Long-LRM is a model for 3D Gaussian reconstruction that can reconstruct large scenes from a series of input images. The model can process 32 960x540-resolution source images in 1.3 seconds and run only on a single A100 80G GPU. It combines the latest Mamba2 module with traditional transformer modules, and improves efficiency through efficient token merging and Gaussian pruning steps. Compared with traditional feedforward models, Long-LRM is able to reconstruct the entire scene at once, rather than just a small part of the scene. On large-scale scenario datasets, such as DL3DV-140 and Tanks and Temples, Long-LRM 's performance is comparable to optimization-based approaches, while improving efficiency by two orders of magnitude.
Demand population:
"The target audience is 3D modelers, game developers, virtual reality content creators, and any professionals who need fast and efficient 3D scene reconstruction. Long-LRM 's high efficiency and high-quality reconstruction capabilities enable these users to create realistic 3D scenes in a short time, accelerate product development processes and improve work efficiency."

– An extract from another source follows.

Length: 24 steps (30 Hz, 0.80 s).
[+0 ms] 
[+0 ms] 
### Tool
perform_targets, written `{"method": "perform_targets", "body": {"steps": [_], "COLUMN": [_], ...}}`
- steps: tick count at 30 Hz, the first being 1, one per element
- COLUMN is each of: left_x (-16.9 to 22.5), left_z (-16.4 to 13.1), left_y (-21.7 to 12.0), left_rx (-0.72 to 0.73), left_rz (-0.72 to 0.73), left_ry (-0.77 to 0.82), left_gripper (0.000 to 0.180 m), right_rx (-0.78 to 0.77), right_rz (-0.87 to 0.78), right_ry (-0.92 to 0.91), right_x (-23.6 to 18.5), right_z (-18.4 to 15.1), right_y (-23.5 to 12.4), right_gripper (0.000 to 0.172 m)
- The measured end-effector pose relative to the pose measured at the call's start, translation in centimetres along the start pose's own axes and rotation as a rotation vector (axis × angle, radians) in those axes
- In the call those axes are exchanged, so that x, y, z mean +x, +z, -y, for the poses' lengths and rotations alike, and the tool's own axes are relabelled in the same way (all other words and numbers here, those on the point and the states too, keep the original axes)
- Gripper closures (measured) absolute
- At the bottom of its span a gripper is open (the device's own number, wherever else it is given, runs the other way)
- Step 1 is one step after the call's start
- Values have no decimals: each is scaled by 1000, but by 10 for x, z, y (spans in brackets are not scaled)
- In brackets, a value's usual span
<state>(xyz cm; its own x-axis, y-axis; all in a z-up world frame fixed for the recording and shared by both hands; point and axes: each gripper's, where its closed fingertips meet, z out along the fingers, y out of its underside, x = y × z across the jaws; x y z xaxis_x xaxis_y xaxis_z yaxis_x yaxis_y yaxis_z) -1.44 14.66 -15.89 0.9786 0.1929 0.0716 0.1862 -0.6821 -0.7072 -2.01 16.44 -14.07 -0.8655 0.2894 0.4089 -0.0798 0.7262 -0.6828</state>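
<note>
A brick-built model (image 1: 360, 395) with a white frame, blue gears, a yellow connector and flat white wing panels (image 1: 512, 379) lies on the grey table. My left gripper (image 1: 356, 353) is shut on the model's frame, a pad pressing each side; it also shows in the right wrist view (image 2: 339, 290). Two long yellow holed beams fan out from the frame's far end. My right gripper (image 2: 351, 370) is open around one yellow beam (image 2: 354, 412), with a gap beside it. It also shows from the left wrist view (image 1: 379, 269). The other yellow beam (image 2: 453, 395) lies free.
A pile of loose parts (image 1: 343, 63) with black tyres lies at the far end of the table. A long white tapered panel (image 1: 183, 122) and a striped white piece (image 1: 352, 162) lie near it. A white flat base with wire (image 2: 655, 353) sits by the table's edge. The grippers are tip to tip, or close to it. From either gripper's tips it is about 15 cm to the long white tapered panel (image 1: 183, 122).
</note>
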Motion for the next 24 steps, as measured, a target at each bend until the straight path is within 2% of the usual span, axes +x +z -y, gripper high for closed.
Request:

Example of usage scenarios:
Use Long-LRM to quickly reconstruct 3D urban models from a series of urban street scene images.
In game development, Long-LRM is used to reconstruct the game scene from real-time pictures to improve the realism of the scene.
Virtual reality content creators use Long-LRM to reconstruct a high-precision virtual environment from pictures taken from multiple angles.
Product Features:
Process up to 32 high-resolution input images for fast 3D scene reconstruction
Adopt a hybrid architecture of Mamba2 blocks and transformer blocks to improve token processing capabilities
Balance reconstruction quality and efficiency through token merging and Gaussian pruning steps
A single feedforward step can rebuild the entire scene without multiple iterations
Has performance comparable to optimization methods on large-scale scenario datasets
Improves efficiency of two orders of magnitude and significantly reduces computing resource consumption
Supports extensive view coverage and high-quality photo-level realistic reconstruction
Tutorials for use:
1. Prepare a series of input images for the scene to be reconstructed with a resolution of at least 960x540.
2. Make sure you have compatible GPU hardware, such as the A100 80G GPU.
3. Load the input image and the Long-LRM model into the computing environment.
4. Configure model parameters, including token merge policy and Gaussian pruning threshold.
5. Run the Long-LRM model, wait for the model to process the input image and generate the 3D reconstruction result.
6. View and evaluate the rebuilt 3D scene, post-processing and optimization as needed.
7. Apply the rebuilt 3D scene to the required fields such as 3D printing, virtual reality or game development.